What is the difference between a Task> and Thread or an ExecutorService and Callable>? Is one method preferred over the other? I've tried both and failed. When I tried using a task and background thread, I would get a NullPointerException because the app tried to access the collection before the files were read and initialized with data. It went from being too slow to being too fast. SMH.

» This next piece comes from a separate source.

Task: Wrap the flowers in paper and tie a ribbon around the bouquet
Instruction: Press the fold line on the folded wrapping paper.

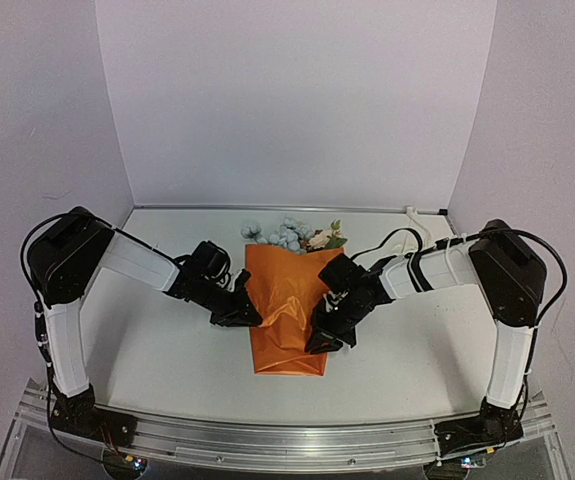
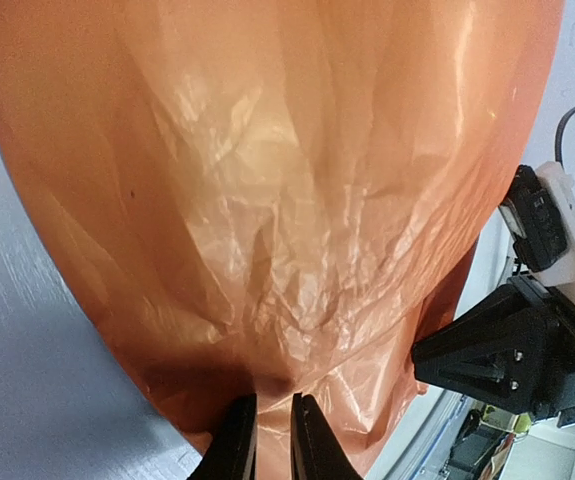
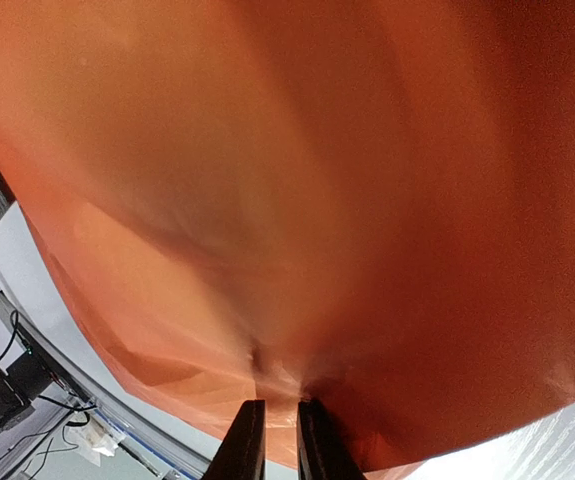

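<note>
**A:** Where was the paper?

**B:** The orange paper (image 1: pixel 285 315) lay in the middle of the bench (image 1: pixel 157 350). It was folded over into a long bundle running from the near side toward the back wall.

**A:** And the flowers?

**B:** The flowers (image 1: pixel 292 236) poked out of its far end, pale blue and white heads with a pinkish one on the right. The sheet hid the stems.

**A:** What about the left end effector?

**B:** The left end effector (image 2: pixel 273 402) sat at the bundle's left edge, roughly halfway along. Its fingers (image 2: pixel 235 445) were drawn almost together, nipping a fold of paper, and creases fanned out from that spot.

**A:** And the other one?

**B:** Much the same. The right end effector (image 3: pixel 280 405) was at the right edge, slightly nearer the arm bases. Its tips were nearly closed on a pucker of the sheet.

**A:** Was the bundle raised off the bench?

**B:** I couldn't tell from above. Both wrist cameras showed little besides orange.
</note>
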Available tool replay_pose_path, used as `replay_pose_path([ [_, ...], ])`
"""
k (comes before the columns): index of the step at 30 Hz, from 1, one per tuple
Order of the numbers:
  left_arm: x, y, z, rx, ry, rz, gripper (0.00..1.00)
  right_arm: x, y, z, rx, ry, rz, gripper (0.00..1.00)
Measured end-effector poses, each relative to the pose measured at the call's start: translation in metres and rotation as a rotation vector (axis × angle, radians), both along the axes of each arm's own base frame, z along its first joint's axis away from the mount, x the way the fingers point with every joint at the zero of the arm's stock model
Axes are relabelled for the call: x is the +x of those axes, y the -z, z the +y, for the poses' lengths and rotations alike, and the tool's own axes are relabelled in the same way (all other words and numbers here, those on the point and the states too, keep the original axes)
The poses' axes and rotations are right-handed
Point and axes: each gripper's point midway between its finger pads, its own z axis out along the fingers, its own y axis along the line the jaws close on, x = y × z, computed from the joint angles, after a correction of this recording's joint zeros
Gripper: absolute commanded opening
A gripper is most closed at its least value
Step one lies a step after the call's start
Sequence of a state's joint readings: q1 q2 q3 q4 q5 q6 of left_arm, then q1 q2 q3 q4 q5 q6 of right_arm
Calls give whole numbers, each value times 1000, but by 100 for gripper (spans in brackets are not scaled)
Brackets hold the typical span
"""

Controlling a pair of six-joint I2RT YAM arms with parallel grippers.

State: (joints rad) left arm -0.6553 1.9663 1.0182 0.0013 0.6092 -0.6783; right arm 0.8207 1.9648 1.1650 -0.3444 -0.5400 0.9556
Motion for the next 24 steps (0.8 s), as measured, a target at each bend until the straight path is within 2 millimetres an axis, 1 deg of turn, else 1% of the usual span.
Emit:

To solve this problem, I heard about Preloaders. The idea here was to launch some sort of splash screen to delay until the loading of resources (reading of JSON files) was complete, then proceed to the main application. However, the examples or information here is VERY scarce. I'm using Java 10 and IntelliJ, so I may have cornered myself into a one in a million niche.
I'm not asking for anyone to solve my problem for me. I'm just a little lost and don't know where or how to proceed. I'll be happy to share specifics if needed but I think my issues are still conceptual at this point.
Help me StackOverflow you're my only hope.
edit: code example:
public class Employee {
private List<Employee> employeeList;
public Employee() {
employeeList = new ArrayList<>();
populateEmployees();
}
private final void populateEmployees() {
Task<Void> readEmployees = new Task<>() {
#Override
protected Void call() throws Exception {
System.out.println("Starting to read employee.json"); // #1
InputStream in = getClass().getResourceAsStream("/json/employee.json");
Reader reader = new InputStreamReader(in);
Type type = new TypeToken<List<Employee>>(){}.getType();
Gson gson = new Gson();
employeeList.addAll(gson.fromJson(reader, type));
System.out.println("employeeList has " + employeeList.size() + " elements"); // #2
return null;
}
};
readEmployees.run();
System.out.println(readEmployees.getMessage()); // #3
}
}
I see #1 printed to the console, never #2 or 3. How do I know that it processed all through the Task?
How much your app will speed up depends on how big are those files and how much files there are. You should know that creating threads is also resource consuming task. I can imagine situation where you have plenty of files and for each one you're creating a new thread which could even make your app initialize slower.
In case of big amount of files or number of files which can change in time, you can arrange some thread pool of constant number eg. 5 which can work simultaneously on reading files task.
Back to the problem and the question is it worth to use separate threads for reading files, I'll say yes but only if your app have some work on initialization which can be done without knowing content of those files. You should be aware that in some point in time you'll probably need to wait for file parsing results.
As a part of problem solving you can do some benchmark to check how long parsing each file process takes and then you'll know what configuration/amount of working threads will be the best. Eg. you won't create thread for each file when parsing takes 1 second, but if you have 100 files of 1 second processing time you can create some thread pool and divide the job for each thread equally.
yes
I don't know JavaFX but in general concept of Thread and Task is the same. Thread gives you certanity that you're starting new thread, it's lower level of abstraction. Task is some sort of higher abstraction where you want to run part of your code separately, and asynchronously but you don't want to be aware on which thread it will run. Some programming languages behind Task hides actually some thread pool.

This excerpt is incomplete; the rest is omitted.